Based on the current NYMEX strip, we expect this plan to generate a reduction in our net debt ratio and year over year growth in DCF, GAAP and non GAAP EPS and adjusted EBITDAX per share as well as healthy year over year improvement in ROE and ROCE. Given that we're bearish regarding pricing for 2 out of 3 of our hydrocarbon products, we think that's quite an impressive outcome. Now I'll turn it over to Tim Driggers to discuss financials and capital structure.

Speaker 5

Thanks, Mark. Capitalized interest for the quarter was $13,000,000 $49,700,000 for the full year. For the Q4 of 2012, total cash exploration and development expenditures were $1,500,000,000 excluding asset retirement obligations. In addition, cash expenditures for gathering systems, processing plants and other property plant and equipment were $143,000,000 For the full year 2012, total cash exploration and development expenditures were $6,900,000,000 excluding asset retirement obligations. Cash expenditures for gathering systems, processing plants and other property plant and equipment were $620,000,000 Acquisitions for the year were $700,000 For the year, proceeds from asset sales were $1,300,000,000 At December 31, 2012, total debt outstanding was $6,300,000,000 and the debt to total capitalization ratio was 32%.

At December 31, we had $900,000,000 of cash on hand, giving us non GAAP net debt of $5,400,000,000 or a net debt to total cap ratio of 29%. On a GAAP basis, the effective tax rate for the 4th quarter was negative 13%, caused principally by impairments recorded in Canada. The deferred tax ratio was negative 157%. The current tax provision for the 4th quarter was $152,000,000 EOG's Board increased the dividend on EOG's common stock for the 14th time in 14 years by 10% to an indicated annual rate of $0.75 per share. Yesterday, we included a guidance table with the earnings press release for the Q1 and full year 2013.

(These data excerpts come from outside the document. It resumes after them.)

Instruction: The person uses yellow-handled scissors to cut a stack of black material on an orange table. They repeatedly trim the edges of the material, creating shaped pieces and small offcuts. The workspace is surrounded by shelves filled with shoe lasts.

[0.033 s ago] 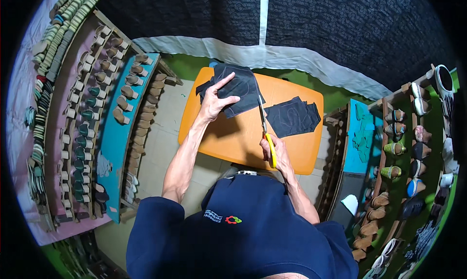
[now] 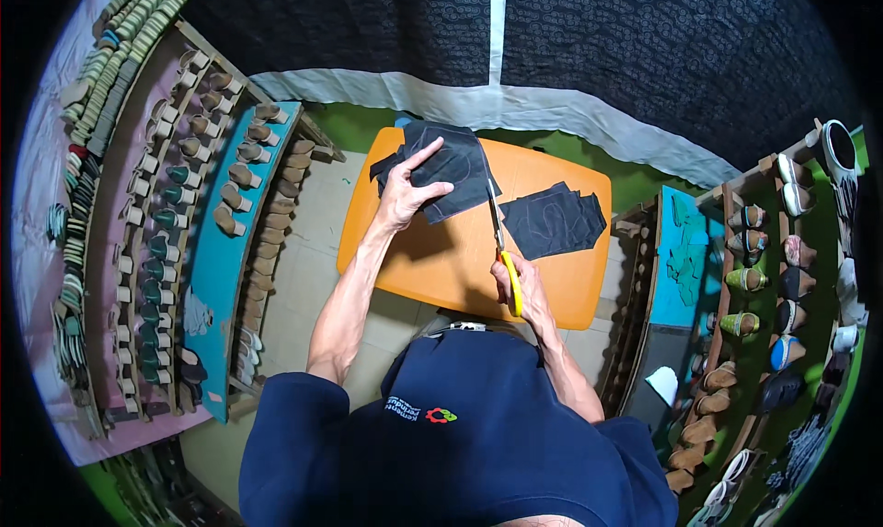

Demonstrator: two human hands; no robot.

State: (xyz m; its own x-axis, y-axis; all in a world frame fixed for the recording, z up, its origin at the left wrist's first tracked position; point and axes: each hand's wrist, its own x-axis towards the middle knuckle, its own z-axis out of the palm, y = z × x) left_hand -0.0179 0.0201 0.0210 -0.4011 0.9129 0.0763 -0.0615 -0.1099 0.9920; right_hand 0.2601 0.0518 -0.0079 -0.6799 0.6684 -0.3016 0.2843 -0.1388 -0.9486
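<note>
Scissors (image 2: 506, 262), yellow-handled, in the clamped grip of the right hand (image 2: 531, 297), blades at the right edge of black cloth (image 2: 460, 173) above the worktop (image 2: 423, 274). Left hand (image 2: 400, 200) clamped on the cloth, thumb and forefinger on top. Best held taut, cut smoothly along pale curved tracings. Thin, floppy layers; smooth, round-cornered orange worktop.

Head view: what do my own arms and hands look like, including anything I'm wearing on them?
Your left hand and right hand show no gloves, and I see no watch. Both forearms are bare. The loose, short sleeves are dark navy, matching the shirt, and show no markings.
</note>
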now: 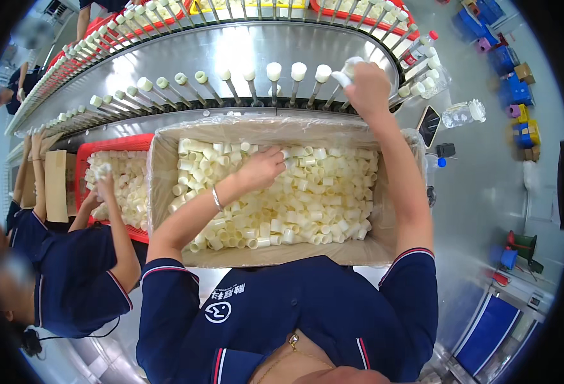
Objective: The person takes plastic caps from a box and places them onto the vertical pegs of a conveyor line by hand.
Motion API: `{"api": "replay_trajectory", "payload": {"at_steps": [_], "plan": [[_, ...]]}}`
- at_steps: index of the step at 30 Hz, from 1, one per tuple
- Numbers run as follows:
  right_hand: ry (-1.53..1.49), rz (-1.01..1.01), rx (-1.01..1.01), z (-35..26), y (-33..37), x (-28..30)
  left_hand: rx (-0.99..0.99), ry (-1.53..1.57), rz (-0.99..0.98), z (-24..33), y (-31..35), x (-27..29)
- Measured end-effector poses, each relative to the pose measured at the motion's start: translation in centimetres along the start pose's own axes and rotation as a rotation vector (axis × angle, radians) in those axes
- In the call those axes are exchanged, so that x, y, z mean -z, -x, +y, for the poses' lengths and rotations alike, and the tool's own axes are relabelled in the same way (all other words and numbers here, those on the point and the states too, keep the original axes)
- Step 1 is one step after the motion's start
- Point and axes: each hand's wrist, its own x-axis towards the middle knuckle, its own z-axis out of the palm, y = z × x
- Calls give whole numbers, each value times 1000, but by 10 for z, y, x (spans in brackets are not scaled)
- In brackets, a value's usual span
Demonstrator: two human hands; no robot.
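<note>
A large carton lined with clear plastic [167,198] stands in front of me, filled with short white plastic caps [295,211], hollow and cup-like. Over the far part of this heap, my left hand [263,169] has its fingers curled together at the caps; what sits between the fingertips is too small to make out. My right hand [370,91] reaches past the carton's far right corner to the row of upright metal rods. Its fingers, with white coverings on the tips, close around a white cap [352,65] at a rod's top.
Capped rods [273,72] line a curved steel conveyor [231,48]. At left, a co-worker [77,275] handles caps over a red basket [87,150]. A phone [428,126], a clear jar [462,114] and bottles stand at right. More baskets lie beyond the conveyor.
</note>
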Motion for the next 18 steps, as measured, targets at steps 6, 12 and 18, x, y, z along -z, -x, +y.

For the Q1 and full year, the effective tax rate is estimated to be 35% to 45%. We have also provided an estimated range of the dollar amount of current taxes that we expect to record during the Q1 and for the full year. Now I'll turn it back to Mark.

Speaker 2

Now let me summarize. In my opinion, there are 5 important points to take away from this call. First, our Eagle Ford potential reserve increase gives EOG a domestic shale oil inventory unsurpassed in the industry. As I stated earlier in the call, we expect industry wide Eagle Ford oil production to surpass the Bakken over the next 2 years and EOG indisputably has a premier Eagle Ford oil position in addition to our strong Bakken position. Boe net Eagle Ford position is not theoretical.

The production results are visible on both an EOG and an industry scale. When you add in our Permian and Barnett combo assets, we have an unsurpassed inventory of proven reinvestment opportunities. 2nd, we've added a new greenfield project to our portfolio with the Permian Basin Delaware Wolfcamp plus a significant Leonard Shale upgrade. Additionally, we're excited about additional future greenfield shale projects. 3rd, as predicted, this is the year when we expect to reduce our net debt ratio based on current futures prices.

4th, our 10% dividend increase is a tangible signal of our growing confidence in our cash flow stream. And finally and most importantly, we expect our key financial metrics such as adjusted EBITDAX, DCF, ROE and ROCE to show positive year over year improvement in 2013. Thanks for listening. And now we'll go to Q and A.

Speaker 1

Thank you. We'll take our first question from Doug Leggate of Bank of America Merrill

Speaker 6

everybody. And thanks for all the color Mark on the down spacing. You've talked in the past about continued efforts to your recovery rates there. Obviously, you've done a good job on that. Would you now say that 8% is the is that pretty much target achieved?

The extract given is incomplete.